- _Task item_
Print each line of the listing once more, precisely as given.

- _Data_
⁂

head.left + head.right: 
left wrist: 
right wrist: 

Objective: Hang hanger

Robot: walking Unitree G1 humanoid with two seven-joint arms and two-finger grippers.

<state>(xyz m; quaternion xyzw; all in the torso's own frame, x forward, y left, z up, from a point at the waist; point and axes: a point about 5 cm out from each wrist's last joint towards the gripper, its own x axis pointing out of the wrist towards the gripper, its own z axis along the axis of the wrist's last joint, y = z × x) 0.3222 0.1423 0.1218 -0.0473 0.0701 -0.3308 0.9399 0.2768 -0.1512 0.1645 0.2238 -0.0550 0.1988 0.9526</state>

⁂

- _Task solution_
head.left + head.right: 
left wrist: 
right wrist: 

Objective: Hang hanger

Robot: walking Unitree G1 humanoid with two seven-joint arms and two-finger grippers.

<state>(xyz m; quaternion xyzw; all in the torso's own frame, x forward, y left, z up, from a point at the waist; point and axes: a point about 5 cm out from each wrist's last joint towards the gripper, its own x axis pointing out of the wrist towards the gripper, its own z axis along the axis of the wrist's last joint, y = z × x) 0.3222 0.1423 0.1218 -0.0473 0.0701 -0.3308 0.9399 0.2768 -0.1512 0.1645 0.2238 -0.0550 0.1988 0.9526</state>

The complete answer has been given.